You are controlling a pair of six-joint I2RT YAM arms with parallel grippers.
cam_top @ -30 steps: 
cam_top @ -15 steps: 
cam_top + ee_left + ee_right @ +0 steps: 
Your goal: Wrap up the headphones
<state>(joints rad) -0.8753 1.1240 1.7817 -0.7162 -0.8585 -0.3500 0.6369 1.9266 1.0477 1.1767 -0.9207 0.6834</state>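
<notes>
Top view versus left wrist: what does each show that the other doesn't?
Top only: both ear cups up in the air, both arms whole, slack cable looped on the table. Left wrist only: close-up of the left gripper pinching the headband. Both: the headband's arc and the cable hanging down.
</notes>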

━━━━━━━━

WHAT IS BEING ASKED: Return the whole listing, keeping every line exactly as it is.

RESPONSE BELOW:
You are controlling a pair of six-joint I2RT YAM arms with parallel grippers.
cam_top @ -30 steps: 
cam_top @ -15 steps: 
cam_top + ee_left + ee_right @ +0 steps: 
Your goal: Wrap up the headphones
<state>(joints rad) -0.8753 1.1240 1.7817 -0.7162 -0.8585 -0.3500 0.6369 1.9266 1.0477 1.1767 -0.9207 0.6834</state>
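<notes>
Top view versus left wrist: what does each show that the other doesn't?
Top only: both ear cups up in the air, both arms whole, slack cable looped on the table. Left wrist only: close-up of the left gripper pinching the headband. Both: the headband's arc and the cable hanging down.
</notes>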

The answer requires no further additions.